The Hooded Claw said:


> Back in school days, I would've told you that a Tesla was a unit of magnetic field strength. Fortunately, my school days are over...


And my stepson brought up the Tesla coil....

When we were in New York last year, we stayed at the New Yorker Hotel where Tesla died.

To get back to Ford, I thought it was interesting to see, in the documentary, that it showed Dearborn Village being built. We went there years ago, not on our most recent trip to Detroit. Fascinating place.

Betsy


----------



## Betsy the Quilter (Oct 27, 2008)

Here's the documentary in question:


Betsy


----------



## CatherineM (Jan 9, 2013)

Betsy the Quilter said:


> Here's the documentary in question:
> 
> 
> Betsy


Once again, thank you, Betsy


----------



## Betsy the Quilter (Oct 27, 2008)

No problem!  It's what I do....

Betsy


----------



## CatherineM (Jan 9, 2013)

Betsy the Quilter said:


> No problem! It's what I do....
> 
> Betsy


What really got me was when Henry was talking to Harry about Edsel after Edsel died. Harry told Henry that he had been unfair to his son. He also told him that if it were him, he would have "gotten mad."

Henry Ford replied something to the effect that that's what he wanted him to do.

What does that even mean?


----------



## Betsy the Quilter (Oct 27, 2008)

Well, bearing in mind that we never know how accurate these stories about conversations between two people are, I took it as Henry was trying to challenge Edsel and have him prove himself by going up against the old man...

Betsy


----------



## CatherineM (Jan 9, 2013)

Betsy the Quilter said:


> Well, bearing in mind that we never know how accurate these stories about conversations between two people are, I took it as Henry was trying to challenge Edsel and have him prove himself by going up against the old man...
> 
> Betsy


Correct.

Which brings up my original point. He should have backhanded him while he could. Instead, he died a dreadful death and his father grieved.


----------



## CatherineM (Jan 9, 2013)

It doesn't appear that Edsel had that sort of personality, though.


----------



## NogDog (May 1, 2009)

While in the big, holistic picture I don't agree, in the narrower focus of highly competitive things like being a business tycoon, it's probably true much more often than not that "Nice guys finish last." From what I've heard of Steve Jobs, he was an opinionated micro-manager -- but if you also happen to be right more often than not, you can succeed that way.

Also, being successful does not in any way prohibit you from succumbing to common prejudices and biases of the times, including now (anyone heard a little news story recently about some cooking show hostess?).

Does that mean I'm condoning anything you find distasteful about Ford?
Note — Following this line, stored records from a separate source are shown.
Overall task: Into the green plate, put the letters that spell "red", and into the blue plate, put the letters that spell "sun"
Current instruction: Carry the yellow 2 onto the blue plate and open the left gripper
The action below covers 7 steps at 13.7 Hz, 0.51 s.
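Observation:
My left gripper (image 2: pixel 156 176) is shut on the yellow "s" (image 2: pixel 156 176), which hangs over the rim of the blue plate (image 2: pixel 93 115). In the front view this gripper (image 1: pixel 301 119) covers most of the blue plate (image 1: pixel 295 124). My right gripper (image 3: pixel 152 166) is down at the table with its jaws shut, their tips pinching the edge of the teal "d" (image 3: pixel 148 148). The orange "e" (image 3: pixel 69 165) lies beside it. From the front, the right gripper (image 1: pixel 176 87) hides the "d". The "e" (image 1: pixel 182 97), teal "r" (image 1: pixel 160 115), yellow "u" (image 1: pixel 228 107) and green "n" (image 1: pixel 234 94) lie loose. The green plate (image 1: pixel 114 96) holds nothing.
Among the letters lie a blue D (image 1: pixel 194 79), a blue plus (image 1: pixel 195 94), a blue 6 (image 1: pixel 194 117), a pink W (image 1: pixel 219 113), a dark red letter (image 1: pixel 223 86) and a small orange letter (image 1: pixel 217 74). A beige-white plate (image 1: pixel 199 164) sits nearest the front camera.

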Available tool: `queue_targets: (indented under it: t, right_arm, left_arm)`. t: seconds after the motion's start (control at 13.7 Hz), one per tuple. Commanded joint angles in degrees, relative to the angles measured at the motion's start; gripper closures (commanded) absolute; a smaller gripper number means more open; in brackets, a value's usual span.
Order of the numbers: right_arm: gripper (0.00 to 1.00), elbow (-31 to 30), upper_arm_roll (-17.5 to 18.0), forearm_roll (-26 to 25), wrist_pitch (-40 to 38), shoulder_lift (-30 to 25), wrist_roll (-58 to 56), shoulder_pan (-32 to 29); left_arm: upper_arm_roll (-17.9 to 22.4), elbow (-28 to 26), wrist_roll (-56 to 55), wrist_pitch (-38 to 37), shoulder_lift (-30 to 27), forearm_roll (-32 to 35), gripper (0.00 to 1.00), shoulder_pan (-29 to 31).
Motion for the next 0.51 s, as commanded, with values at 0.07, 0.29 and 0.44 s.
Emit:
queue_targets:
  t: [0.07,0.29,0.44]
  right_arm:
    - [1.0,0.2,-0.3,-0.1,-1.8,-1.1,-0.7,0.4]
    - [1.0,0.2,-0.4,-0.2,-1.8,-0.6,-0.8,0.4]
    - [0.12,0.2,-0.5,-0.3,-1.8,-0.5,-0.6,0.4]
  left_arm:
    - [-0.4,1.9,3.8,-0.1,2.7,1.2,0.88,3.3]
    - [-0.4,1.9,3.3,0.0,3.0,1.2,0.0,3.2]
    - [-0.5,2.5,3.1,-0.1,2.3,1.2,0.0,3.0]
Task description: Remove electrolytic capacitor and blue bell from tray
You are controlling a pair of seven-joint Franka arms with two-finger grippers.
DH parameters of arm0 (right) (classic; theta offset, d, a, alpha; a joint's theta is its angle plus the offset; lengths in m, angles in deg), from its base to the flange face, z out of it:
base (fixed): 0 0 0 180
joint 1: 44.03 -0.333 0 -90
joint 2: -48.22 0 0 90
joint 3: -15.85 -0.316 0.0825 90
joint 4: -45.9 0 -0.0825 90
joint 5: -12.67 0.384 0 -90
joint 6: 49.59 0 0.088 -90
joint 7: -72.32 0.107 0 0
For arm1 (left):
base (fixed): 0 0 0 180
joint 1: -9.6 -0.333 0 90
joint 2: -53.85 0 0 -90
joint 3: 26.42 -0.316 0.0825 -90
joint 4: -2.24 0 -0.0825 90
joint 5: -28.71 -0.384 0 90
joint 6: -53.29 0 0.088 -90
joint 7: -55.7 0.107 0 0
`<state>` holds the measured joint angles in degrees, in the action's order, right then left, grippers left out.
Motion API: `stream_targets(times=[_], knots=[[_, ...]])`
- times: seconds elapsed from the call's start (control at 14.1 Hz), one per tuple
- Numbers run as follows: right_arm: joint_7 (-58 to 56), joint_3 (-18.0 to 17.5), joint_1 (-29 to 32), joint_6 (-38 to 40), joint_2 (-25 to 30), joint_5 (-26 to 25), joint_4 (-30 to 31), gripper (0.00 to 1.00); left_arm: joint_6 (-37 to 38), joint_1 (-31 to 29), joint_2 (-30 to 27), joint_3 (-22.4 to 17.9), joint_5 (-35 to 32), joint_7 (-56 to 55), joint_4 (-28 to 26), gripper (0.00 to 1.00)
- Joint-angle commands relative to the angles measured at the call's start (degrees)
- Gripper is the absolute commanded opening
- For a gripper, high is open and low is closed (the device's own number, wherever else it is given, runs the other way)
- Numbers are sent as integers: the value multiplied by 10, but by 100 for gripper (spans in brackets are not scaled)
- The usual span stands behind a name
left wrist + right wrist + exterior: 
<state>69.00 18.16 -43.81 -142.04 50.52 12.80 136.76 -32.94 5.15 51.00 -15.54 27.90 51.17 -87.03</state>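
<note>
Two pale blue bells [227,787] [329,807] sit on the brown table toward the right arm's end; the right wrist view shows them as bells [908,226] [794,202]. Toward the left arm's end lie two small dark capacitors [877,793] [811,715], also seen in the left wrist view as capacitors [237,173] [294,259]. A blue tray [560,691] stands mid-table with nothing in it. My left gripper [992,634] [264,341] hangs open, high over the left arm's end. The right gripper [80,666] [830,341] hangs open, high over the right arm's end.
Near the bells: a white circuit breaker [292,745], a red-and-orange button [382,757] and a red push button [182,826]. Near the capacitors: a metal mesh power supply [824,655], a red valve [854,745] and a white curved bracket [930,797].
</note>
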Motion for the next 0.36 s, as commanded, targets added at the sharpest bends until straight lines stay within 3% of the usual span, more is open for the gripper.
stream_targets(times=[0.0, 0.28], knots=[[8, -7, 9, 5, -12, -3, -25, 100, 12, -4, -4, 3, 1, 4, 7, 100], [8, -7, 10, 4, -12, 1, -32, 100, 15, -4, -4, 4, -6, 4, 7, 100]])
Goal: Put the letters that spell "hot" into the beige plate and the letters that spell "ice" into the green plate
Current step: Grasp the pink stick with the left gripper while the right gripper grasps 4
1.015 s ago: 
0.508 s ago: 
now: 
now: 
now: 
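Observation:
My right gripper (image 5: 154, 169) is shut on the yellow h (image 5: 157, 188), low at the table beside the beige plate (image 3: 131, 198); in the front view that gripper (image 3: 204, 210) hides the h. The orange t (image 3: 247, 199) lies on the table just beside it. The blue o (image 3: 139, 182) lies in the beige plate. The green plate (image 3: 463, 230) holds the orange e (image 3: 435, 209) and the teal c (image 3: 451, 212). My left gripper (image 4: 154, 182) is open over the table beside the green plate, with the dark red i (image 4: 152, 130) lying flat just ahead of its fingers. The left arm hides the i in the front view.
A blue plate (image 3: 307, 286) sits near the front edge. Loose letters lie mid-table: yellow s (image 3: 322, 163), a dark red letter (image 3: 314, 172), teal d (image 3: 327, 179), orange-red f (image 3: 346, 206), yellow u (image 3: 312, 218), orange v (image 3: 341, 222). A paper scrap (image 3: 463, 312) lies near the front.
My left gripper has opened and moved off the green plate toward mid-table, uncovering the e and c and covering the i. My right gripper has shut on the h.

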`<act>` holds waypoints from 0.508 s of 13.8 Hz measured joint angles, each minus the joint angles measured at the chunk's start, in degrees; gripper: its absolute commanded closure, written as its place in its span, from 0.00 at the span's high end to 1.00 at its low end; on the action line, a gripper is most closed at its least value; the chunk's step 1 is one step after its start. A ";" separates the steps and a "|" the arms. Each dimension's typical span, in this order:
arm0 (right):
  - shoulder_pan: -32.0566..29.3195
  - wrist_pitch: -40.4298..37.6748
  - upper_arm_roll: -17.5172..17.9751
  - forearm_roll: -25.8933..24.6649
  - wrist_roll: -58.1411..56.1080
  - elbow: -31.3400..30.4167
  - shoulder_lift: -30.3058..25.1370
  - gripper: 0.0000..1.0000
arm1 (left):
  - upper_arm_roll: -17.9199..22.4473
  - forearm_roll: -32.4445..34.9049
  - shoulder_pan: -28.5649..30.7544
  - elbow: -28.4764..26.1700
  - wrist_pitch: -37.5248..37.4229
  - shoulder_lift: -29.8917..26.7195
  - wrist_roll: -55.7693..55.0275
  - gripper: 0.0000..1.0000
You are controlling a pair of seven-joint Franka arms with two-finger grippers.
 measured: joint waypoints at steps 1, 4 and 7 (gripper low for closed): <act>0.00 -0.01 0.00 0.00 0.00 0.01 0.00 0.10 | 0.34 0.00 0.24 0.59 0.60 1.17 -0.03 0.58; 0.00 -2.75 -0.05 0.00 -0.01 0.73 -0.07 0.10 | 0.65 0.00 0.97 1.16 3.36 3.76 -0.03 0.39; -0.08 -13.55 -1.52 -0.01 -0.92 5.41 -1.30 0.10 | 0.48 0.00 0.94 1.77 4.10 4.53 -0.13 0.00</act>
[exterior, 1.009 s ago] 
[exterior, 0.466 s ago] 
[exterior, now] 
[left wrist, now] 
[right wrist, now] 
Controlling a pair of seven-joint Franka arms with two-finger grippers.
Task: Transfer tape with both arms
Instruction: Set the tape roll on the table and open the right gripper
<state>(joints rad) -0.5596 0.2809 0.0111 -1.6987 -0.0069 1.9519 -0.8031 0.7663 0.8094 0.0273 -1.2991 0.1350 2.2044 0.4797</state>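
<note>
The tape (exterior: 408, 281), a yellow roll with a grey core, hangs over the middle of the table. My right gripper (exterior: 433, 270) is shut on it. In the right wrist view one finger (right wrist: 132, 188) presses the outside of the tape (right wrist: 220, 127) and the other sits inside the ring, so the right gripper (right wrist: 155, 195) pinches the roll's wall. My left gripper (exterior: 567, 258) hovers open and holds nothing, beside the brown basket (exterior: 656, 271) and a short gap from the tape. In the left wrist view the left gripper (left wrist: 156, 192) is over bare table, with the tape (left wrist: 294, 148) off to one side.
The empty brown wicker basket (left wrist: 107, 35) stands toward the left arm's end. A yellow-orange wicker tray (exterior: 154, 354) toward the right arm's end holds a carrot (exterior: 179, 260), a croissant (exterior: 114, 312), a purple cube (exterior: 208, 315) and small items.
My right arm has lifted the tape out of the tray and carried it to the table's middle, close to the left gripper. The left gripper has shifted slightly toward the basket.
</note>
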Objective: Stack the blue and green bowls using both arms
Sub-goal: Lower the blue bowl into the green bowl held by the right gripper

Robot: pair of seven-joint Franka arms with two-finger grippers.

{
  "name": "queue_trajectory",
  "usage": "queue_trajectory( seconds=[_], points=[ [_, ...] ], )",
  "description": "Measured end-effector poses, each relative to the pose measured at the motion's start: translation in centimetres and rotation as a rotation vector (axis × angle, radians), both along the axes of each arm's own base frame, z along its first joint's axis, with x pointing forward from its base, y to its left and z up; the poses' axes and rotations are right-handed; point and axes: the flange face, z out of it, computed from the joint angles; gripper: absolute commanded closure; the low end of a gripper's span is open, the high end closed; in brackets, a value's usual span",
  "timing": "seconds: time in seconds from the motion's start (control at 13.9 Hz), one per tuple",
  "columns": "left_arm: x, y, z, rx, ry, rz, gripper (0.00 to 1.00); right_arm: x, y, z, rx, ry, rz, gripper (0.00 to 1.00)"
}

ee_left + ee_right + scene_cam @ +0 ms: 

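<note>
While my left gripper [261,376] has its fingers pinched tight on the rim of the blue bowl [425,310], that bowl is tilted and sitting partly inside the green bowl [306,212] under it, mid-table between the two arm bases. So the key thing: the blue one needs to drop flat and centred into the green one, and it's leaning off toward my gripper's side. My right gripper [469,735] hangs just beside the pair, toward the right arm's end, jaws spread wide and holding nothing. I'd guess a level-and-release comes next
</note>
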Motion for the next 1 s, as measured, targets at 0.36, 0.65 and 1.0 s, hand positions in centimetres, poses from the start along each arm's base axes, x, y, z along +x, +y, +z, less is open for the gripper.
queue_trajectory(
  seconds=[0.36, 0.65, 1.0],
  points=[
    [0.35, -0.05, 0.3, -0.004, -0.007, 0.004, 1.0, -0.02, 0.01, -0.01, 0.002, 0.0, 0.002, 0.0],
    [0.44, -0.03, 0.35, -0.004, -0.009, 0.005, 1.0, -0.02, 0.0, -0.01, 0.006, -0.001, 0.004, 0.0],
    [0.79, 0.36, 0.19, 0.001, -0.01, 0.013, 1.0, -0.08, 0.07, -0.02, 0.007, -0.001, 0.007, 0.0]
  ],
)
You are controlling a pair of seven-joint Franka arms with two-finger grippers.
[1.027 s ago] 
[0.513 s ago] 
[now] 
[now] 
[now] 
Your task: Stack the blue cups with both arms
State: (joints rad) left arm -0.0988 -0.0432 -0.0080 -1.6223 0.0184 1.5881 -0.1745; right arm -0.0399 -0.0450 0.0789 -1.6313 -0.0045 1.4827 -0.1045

No. It just means that I'm not _surprised_ about any of it.


----------



## CatherineM (Jan 9, 2013)

NogDog said:


> While in the big, holistic picture I don't agree, in the narrower focus of highly competitive things like being a business tycoon, it's probably true much more often than not that "Nice guys finish last." From what I've heard of Steve Jobs, he was an opinionated micro-manager -- but if you also happen to be right more often than not, you can succeed that way.
> 
> Also, being successful does not in any way prohibit you from succumbing to common prejudices and biases of the times, including now (anyone heard a little news story recently about some cooking show hostess?).
> 
> Does that mean I'm condoning anything you find distasteful about Ford? No. It just means that I'm not _surprised_ about any of it.


Business is business and that's fine.

What he did to his kid is inexcusable.


----------



## The Hooded Claw (Oct 12, 2009)

Good old song, but needs a lyric rewrite to cover jerkhood towards Edsel.


----------



## CatherineM (Jan 9, 2013)

CatherineM said:


> It doesn't appear that Edsel had that sort of personality, though.


Clara had to put up with both of them.......Saint Clara, anyone?


----------



## NogDog (May 1, 2009)

CatherineM said:


> Business is business and that's fine.
> 
> What he did to his kid is inexcusable.


As I said: I'm not condoning it, just not particularly surprised by it.


----------



## Leslie (Apr 7, 2008)

Henry Ford published an anti-semitic newspaper and was charged with libel. You can read more here:

http://www.americanbarfoundation.org/research/project/19

My great-grandfather was asked to be his defense attorney. It is interesting how stories diverge. Articles from the Ford perspective say that my great-grandfather was fired because he was a chain smoker. Family documents tell another story. My great-grandfather did travel to Detroit to meet with Mr. Ford but said when he returned home that he would never take on the case because he found the basis of it reprehensible and he also thought Henry Ford was a jerk.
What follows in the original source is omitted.